The Deep Past Challenge: Translating Akkadian with Found Data

1. The Challenge: Resurrecting a Dead Language

The Deep Past Challenge presented a unique NLP problem: translating Old Assyrian (a dialect of Akkadian) into English. The source texts were 4,000-year-old clay tablets documenting trade, family law, and debt in Bronze Age Mesopotamia.

The Constraint

This was a classic Low-Resource Machine Translation (NMT) problem.

Training Data: Only 1,561 document-level translations.
Morphology: Highly complex agglutinative language (median word expansion ratio of 1.48x).
Domain: Specific vocabulary (minerals, textiles, ancient cities) that modern pre-trained models (LLMs) hallucinate on.

The baseline models (mBART, NLLB) failed significantly because they had never seen this specific dialect.

2. Hypothesis: Data Quantity > Model Architecture

My primary hypothesis was that model architecture matters less than data quantity in this regime. No amount of hyperparameter tuning on 1,500 samples would generalize well. I needed to "find" more training data from the available unlabelled corpus.

The Hunt for "Found Data"

I analyzed the provided publications.csv (PDFs of academic papers) and published_texts.csv (metadata). I realized many of these contained the translations we needed, just buried in unstructured formats.

Experiment 1: The AICC Scraper
Instead of trying to OCR complex layouts, I reverse-engineered the API of a known digital archive (AICC) mentioned in the metadata.

Action: Wrote a focused scraper (scripts/aicc_scraper.py) targeting the JSON API endpoints.
Result: Successfully retrieved 4,755 new high-quality translations.
Impact: 400% increase in training data size (1,561 → 6,316 samples).

3. Architecture: Multi-Level Curriculum Learning

With the expanded dataset, I faced a new problem: Context Length.

Some tablets were short (receipts).
Some were long treaties.
Training on full documents caused OOM errors or poor convergence on long sequences.

The Strategy: Sentence vs. Document

I implemented a Multi-Level Training Strategy (scripts/multi_level_trainer.py).

Phase 1: Sentence Alignment
I used scripts/sentence_alignment.py to map 1,213 aligned sentence pairs from the training set.

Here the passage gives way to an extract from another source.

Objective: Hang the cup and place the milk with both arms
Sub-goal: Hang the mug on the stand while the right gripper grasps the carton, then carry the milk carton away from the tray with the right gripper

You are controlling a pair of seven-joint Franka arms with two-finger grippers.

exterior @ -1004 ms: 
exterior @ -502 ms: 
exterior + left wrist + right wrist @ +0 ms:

This created a high-quality, short-context dataset.
Phase 2: Curriculum Training
- Step A: Train on Sentence Pairs (Easy, high gradient signal).
- Step B: Fine-tune on Full Documents (Hard, learns discourse structure).

Custom Transformer

Instead of just fine-tuning, I built a custom Transformer from scratch (scripts/custom_transformer.py) featuring:

ALiBi (Attention with Linear Biases): To handle variable length tablets better than sinusoidal pos embedding.
Noam Scheduler: Standard for transformer convergence.
Gradient Accumulation: To simulate large batch sizes on consumer hardware.

4. Evaluation & Error Analysis

A key part of the process was moving beyond a single loss number. I implemented a robust evaluation suite (scripts/evaluate.py) tracking:

BLEU & chrF++: Standard MT metrics.
Geometric Mean: The competition's specific metric.

Error Analysis Taxonomy

I didn't just look at the score; I categorized where the model failed:

Named Entities: Did it mangle names like "Ashur" or "Kanesh"?
Numbers: Were quantities of silver/tin preserved?
Omissions: Did it drop sentences entirely?

This analysis revealed that the model struggled most with Named Entities, leading to a lexicon-based post-processing strategy using a 13,000-entry dictionary I compiled (Phase 1.3).

5. Key Takeaways

Data Archaeology Pays Off: The 4x data boost from scraping/matching outperformed any architectural tweak I tried. In low-resource NMT, data engineering is the modeling.
Curriculum Learning Works: Starting with simple sentences and moving to full documents stabilized training significantly compared to shoving full documents in from epoch 0.
Specific Metrics Drive Progress: Breaking down errors by type (Entities vs. Grammar) gave actionable insights that a flat BLEU score never could.